GENERAL THOUGHTS ON DRESS AND PERSONAL DECORATION.
“Costly your habit as your purse can buy,
But not expressed in fancy; rich, not gaudy,
For the apparel oft proclaims the woman.”
Shakspeare.
Every person of just observation, who looks back on the fashions of our immediate ancestors, and compares their style of dress with that of the present times, will not hesitate to acknowledge the evident improvement in ease and gracefulness. When I say this, I mean to eulogize the taste which yet prevails with persons of real judgment, to maintain the ease and gracefulness of our assumed Grecian mode, against a new race of stay-makers, corset-inventors, &c., who have just armed themselves with whalebone, steel, and buckram, to the utter destruction of all the naturally-elegant shapes which fall into their hands.
Just before this attempted counter-revolution in the world of fashion, we found that our belles had gradually exploded the stiffness and formality which distinguished the brocaded dame of 1700, from the lawn-robed fair of the nineteenth century. In former ages it seemed requisite that every lady should cut out her garments by a certain erected standard. All seemed in a livery. One mode for gown, cap, and hat prevailed; and though the materials might be more costly in one than another, the outline was the same; and thus peculiar taste and fine form were lost, in the general prescription of one reigning costume.

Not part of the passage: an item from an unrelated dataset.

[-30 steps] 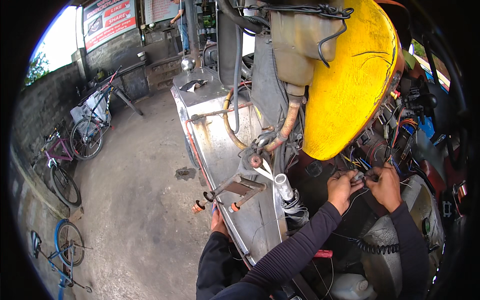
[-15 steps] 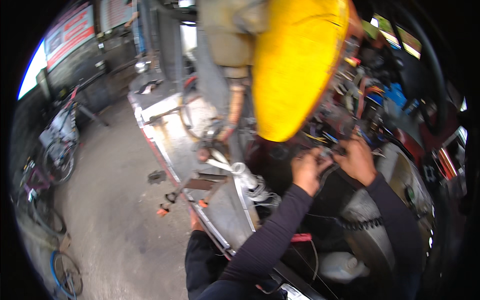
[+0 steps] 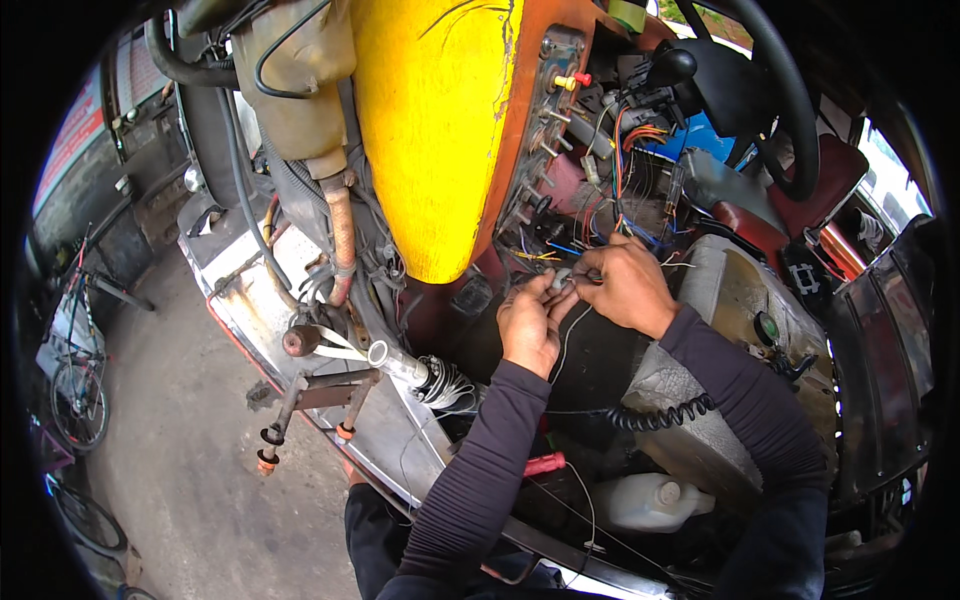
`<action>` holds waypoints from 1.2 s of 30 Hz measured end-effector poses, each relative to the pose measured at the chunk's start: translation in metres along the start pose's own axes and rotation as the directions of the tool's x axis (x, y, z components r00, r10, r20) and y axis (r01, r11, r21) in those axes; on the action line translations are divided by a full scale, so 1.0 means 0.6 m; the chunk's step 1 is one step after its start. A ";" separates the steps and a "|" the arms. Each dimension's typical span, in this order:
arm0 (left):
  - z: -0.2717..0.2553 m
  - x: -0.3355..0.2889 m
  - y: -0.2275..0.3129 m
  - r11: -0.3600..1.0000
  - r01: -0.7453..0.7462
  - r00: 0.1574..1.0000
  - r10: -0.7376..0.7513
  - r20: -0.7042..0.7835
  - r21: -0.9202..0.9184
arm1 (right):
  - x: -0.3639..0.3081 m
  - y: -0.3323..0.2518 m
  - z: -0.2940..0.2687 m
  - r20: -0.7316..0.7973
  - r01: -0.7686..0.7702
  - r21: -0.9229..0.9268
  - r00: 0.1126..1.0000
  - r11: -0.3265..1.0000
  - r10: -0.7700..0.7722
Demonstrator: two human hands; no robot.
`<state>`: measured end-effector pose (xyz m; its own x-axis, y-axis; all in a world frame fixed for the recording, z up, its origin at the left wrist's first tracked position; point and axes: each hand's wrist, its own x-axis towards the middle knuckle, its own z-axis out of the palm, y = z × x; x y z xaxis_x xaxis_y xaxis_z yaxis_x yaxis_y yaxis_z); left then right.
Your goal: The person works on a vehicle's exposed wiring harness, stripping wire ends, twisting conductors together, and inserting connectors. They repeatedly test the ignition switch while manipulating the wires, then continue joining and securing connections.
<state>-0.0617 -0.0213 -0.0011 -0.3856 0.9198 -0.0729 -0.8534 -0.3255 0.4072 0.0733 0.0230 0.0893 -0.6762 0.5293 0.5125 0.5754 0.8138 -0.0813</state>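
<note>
Our view has swung to the right, but the little pale piece (image 3: 562,278) is still between our hands.
The yellow panel (image 3: 430,130) has slid left in our view, so its switch plate (image 3: 545,122) shows better. Below, our left hand (image 3: 530,325) has its grip pinched on the piece. Our right hand (image 3: 632,288) curls close beside it; we cannot tell what its grip holds. Farther right are bright wires (image 3: 645,132) and the steering wheel (image 3: 801,135).
</note>
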 end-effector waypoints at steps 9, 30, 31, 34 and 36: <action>-0.002 -0.001 0.000 0.998 -0.006 1.000 0.006 0.003 0.060 | 0.002 -0.005 -0.002 -0.011 0.007 0.000 1.000 1.000 -0.007; -0.026 0.005 0.002 0.978 -0.002 0.998 0.016 -0.066 0.206 | -0.032 0.005 -0.074 0.111 -0.091 0.386 0.993 0.918 0.052; -0.031 0.006 0.001 0.973 -0.006 0.997 0.024 -0.075 0.230 | -0.035 0.006 -0.079 0.133 -0.111 0.438 0.989 0.892 0.058; -0.039 0.006 0.004 0.949 -0.014 0.992 0.051 -0.112 0.314 | -0.041 0.036 -0.083 0.105 -0.088 0.524 0.994 0.847 0.038; -0.037 -0.003 0.007 0.908 -0.006 0.990 0.064 -0.124 0.419 | -0.038 0.044 -0.092 0.108 -0.106 0.551 0.993 0.828 0.055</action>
<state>-0.0723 -0.0294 -0.0197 -0.4798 0.8628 -0.1591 -0.6252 -0.2090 0.7519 0.1296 0.0191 0.1226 -0.6888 0.5963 0.4123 0.2942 0.7497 -0.5927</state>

But in our days, an Englishwoman has the extensive privilege of arraying herself in whatever garb may best suit her figure or her fancy. The fashions of every nation and of every era are open to her choice. One day she may appear as the Egyptian Cleopatra, then a Grecian Helen; next morning, the Roman Cornelia; or, if these styles be too august for her taste, there are sylphs, goddesses, nymphs of every region, in earth or air, ready to lend her their wardrobe. In short, no land or age is permitted to withhold its costume from the adoption of an Englishwoman of fashion.
“Unnumbered treasures ope at once, and here
The various offsprings of the world appear;
This casket India’s glowing gems unlocks,
And all Arabia breathes from yonder box.”

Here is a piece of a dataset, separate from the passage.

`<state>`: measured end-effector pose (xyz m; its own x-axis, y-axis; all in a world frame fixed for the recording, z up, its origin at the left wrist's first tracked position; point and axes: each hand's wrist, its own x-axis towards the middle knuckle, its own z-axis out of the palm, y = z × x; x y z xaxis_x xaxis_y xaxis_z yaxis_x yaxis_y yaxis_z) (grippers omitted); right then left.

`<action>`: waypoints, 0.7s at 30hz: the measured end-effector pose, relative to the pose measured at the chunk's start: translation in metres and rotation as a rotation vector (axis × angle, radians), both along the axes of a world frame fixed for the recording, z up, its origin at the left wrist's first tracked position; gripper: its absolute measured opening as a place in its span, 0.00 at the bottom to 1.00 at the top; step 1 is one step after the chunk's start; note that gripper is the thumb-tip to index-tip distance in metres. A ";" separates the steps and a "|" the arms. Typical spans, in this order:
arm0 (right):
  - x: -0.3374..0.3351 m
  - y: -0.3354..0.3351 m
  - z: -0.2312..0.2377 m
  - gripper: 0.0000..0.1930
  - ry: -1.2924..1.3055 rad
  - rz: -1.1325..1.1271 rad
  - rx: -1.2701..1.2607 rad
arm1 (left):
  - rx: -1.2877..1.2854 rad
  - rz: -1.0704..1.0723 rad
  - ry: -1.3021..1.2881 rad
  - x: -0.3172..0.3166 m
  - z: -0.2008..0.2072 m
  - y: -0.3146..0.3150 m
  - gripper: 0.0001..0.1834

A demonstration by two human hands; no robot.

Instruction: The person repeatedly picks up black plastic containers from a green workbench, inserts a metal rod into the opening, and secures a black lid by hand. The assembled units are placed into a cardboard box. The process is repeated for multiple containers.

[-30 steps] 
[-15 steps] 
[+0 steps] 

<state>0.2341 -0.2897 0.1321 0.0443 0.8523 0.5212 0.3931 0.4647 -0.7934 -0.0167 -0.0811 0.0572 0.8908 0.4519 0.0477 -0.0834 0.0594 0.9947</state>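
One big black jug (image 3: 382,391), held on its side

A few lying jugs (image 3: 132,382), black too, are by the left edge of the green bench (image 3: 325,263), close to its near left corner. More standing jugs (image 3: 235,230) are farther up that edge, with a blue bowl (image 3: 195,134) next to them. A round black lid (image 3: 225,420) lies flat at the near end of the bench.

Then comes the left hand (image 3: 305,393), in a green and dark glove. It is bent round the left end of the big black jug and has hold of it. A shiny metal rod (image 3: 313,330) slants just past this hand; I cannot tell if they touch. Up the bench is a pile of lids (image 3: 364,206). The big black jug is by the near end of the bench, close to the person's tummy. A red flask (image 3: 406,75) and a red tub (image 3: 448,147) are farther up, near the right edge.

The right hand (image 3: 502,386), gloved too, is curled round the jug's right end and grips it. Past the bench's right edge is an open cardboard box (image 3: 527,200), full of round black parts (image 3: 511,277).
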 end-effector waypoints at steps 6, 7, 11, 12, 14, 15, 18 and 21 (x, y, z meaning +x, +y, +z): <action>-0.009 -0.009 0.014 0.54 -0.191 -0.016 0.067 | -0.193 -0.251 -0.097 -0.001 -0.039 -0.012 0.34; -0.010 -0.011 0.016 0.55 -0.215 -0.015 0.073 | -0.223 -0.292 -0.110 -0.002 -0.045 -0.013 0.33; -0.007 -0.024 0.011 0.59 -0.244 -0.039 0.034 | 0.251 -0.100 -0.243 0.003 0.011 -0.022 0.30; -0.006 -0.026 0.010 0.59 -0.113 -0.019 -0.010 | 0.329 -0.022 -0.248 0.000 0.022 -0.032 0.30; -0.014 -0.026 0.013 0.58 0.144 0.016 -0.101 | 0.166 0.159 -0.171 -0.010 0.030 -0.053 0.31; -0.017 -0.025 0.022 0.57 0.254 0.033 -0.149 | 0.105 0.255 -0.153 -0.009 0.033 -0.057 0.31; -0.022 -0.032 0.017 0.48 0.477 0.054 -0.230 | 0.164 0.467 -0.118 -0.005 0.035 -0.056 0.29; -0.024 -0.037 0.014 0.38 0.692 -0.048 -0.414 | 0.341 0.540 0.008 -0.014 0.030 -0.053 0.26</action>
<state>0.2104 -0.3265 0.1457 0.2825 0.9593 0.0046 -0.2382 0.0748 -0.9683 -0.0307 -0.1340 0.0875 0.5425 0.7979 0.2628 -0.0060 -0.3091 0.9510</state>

With such a variety to choose from, she has no excuse, if she unite not the excellences of them all. It was so that the sculptor of Paphos formed the “beauteous statue that enchanted the world.” And in like manner female taste accomplishes its object. A judicious dresser will select from each mode that which is most distinguishable for utility and grace, and, combining, adopt them to advantage. This is the art which every woman who casts a thought on these subjects, ought to endeavor to attain.
Elegant dressing is not found in expense; money without judgment may load, but never can adorn. You may show profusion without grace: You may cover a neck with pearls, a head with jewels, hands and arms with rings, bracelets, and trinkets, and yet produce no effect, but having emptied some merchant’s counter upon your person. The best chosen dress is that which so harmonizes with the figure as to make the raiment pass unobserved. The result of the finest toilet should be an elegant woman, not an elegantly dressed woman. Where a perfect whole is intended, it is a sign of defect in the execution, when the details first present themselves to observation.
In short, the secret of dressing lies in simplicity, and a certain adaptation to your figure, your rank, your circumstances. To dress well on these principles—and they are the only just ones—does not require that extravagant attention to so trivial an object, as is usually exhibited by persons who make the toilet a study. When ladies place the spell of their attraction in their clothes, we generally see them arrayed in robes of a thousand makes and dyes, and curiously constructed of materials brought from, Heaven knows where. Thus, much time, thought, and wealth, are wasted on a comparatively worthless object. To lavish many of the precious hours of life in the invention and arrangement of dress, is as criminal an offence as to exhaust the finances of your husband or parents by a thriftless expenditure on its component parts.
The taste I wish to inculcate, is that nicely-poised estimation of things, which shows it “worth our while to do well, what it is ever worth our while to do.” This disposition originates in a correct and delicate mind, and forms a judgment which makes elegance inseparable from propriety; and extending itself from great objects to small, reaches the most apparently insignificant; and thus, even in the change of the morning and evening attire, displays to the considerate observer a very intelligible index of the wearer’s well-regulated mind.